### Action item
Pull each line containing "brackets" out of the data and copy it.

··········

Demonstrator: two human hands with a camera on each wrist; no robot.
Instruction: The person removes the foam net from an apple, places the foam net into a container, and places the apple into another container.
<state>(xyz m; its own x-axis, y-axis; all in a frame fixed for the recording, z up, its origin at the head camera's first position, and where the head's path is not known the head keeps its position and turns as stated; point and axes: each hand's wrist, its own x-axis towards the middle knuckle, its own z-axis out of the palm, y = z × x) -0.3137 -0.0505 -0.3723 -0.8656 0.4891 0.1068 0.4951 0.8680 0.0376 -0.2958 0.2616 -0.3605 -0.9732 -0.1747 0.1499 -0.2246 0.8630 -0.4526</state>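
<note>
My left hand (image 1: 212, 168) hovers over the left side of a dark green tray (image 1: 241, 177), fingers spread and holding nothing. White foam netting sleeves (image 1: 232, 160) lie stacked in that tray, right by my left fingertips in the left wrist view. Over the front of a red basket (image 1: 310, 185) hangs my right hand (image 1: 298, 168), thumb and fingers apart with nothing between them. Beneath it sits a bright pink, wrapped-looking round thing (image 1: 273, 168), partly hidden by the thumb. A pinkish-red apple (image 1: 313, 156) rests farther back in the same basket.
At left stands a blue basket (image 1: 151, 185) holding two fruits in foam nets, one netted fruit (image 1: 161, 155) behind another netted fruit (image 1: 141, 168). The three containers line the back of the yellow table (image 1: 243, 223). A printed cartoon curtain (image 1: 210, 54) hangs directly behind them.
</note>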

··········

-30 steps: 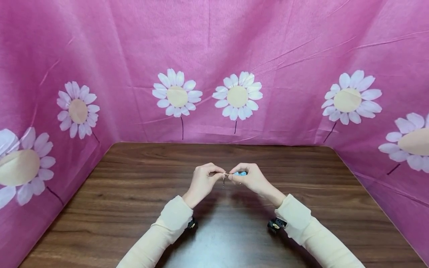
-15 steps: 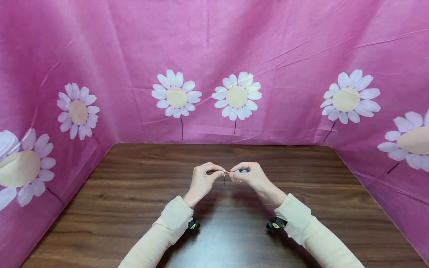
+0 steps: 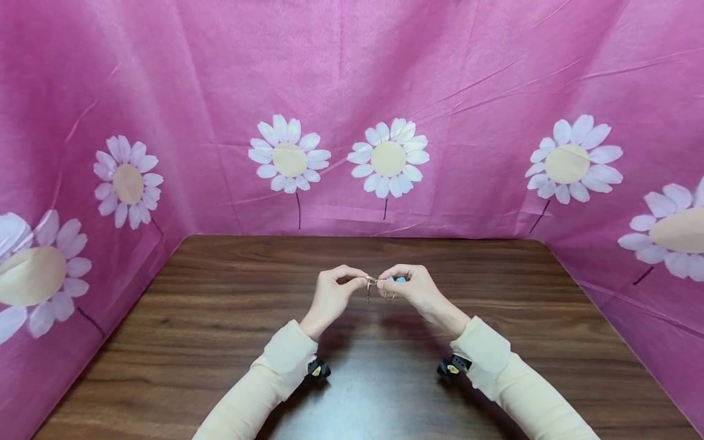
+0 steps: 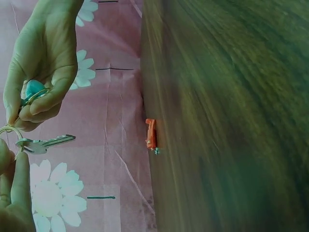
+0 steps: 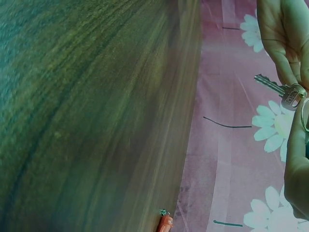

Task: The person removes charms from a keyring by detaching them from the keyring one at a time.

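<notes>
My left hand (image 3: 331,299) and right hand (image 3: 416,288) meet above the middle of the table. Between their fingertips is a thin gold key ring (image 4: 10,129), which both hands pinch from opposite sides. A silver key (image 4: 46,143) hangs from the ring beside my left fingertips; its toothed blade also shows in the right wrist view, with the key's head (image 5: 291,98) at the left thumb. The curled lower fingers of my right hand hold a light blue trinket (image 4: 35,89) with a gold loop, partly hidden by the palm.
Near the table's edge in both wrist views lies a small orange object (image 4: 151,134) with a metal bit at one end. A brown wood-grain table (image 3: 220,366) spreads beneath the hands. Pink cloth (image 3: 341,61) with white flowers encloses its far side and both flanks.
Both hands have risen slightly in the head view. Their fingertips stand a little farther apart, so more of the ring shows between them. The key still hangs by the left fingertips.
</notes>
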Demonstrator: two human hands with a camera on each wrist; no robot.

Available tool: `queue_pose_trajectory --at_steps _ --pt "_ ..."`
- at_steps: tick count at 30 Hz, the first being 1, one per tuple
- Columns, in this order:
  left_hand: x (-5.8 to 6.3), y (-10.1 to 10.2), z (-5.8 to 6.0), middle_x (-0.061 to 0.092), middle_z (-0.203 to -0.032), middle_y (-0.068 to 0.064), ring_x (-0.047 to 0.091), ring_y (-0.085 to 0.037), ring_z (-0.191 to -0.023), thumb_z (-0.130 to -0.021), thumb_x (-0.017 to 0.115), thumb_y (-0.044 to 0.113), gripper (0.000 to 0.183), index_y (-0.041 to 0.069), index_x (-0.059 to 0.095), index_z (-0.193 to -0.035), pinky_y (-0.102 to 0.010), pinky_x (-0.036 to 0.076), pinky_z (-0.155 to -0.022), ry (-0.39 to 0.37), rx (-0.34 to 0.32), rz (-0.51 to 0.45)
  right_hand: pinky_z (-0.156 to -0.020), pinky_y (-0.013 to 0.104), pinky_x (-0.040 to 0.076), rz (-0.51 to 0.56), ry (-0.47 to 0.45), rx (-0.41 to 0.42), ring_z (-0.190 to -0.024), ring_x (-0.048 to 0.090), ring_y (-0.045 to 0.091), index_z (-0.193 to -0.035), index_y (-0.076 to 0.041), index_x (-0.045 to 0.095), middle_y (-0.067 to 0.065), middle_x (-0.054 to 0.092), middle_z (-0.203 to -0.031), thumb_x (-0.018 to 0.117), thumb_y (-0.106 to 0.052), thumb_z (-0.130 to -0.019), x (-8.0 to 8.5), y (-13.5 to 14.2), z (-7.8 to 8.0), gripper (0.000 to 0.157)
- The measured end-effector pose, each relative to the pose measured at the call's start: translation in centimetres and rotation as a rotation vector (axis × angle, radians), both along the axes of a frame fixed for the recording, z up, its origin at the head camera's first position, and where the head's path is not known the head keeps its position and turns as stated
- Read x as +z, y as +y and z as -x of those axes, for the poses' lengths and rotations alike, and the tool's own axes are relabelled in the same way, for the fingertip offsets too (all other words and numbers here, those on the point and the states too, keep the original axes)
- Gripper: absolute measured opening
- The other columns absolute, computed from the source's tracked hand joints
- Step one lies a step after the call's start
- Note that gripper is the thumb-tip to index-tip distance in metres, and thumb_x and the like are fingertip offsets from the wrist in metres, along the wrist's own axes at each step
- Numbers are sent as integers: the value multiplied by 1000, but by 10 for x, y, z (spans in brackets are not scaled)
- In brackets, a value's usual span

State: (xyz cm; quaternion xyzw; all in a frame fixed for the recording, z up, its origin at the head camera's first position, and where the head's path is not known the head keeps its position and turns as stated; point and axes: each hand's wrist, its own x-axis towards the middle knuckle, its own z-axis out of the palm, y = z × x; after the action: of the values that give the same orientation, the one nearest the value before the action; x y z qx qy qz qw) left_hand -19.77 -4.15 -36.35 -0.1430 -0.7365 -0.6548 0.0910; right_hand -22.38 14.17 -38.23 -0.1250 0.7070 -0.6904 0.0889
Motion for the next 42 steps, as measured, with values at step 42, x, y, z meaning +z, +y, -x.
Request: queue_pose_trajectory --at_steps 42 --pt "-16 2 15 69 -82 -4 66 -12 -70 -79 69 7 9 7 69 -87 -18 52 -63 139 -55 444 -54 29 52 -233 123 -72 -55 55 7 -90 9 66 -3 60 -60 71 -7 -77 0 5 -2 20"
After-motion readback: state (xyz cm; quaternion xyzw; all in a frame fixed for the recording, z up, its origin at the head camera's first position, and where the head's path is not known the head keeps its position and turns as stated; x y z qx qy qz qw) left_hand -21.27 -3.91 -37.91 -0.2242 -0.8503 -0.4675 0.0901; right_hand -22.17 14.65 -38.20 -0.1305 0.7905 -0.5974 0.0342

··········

### Exercise result
- Numbers are sent as integers: the value multiplied by 1000, but by 10 for x, y, z (spans in brackets are not scaled)
- In brackets, a value's usual span

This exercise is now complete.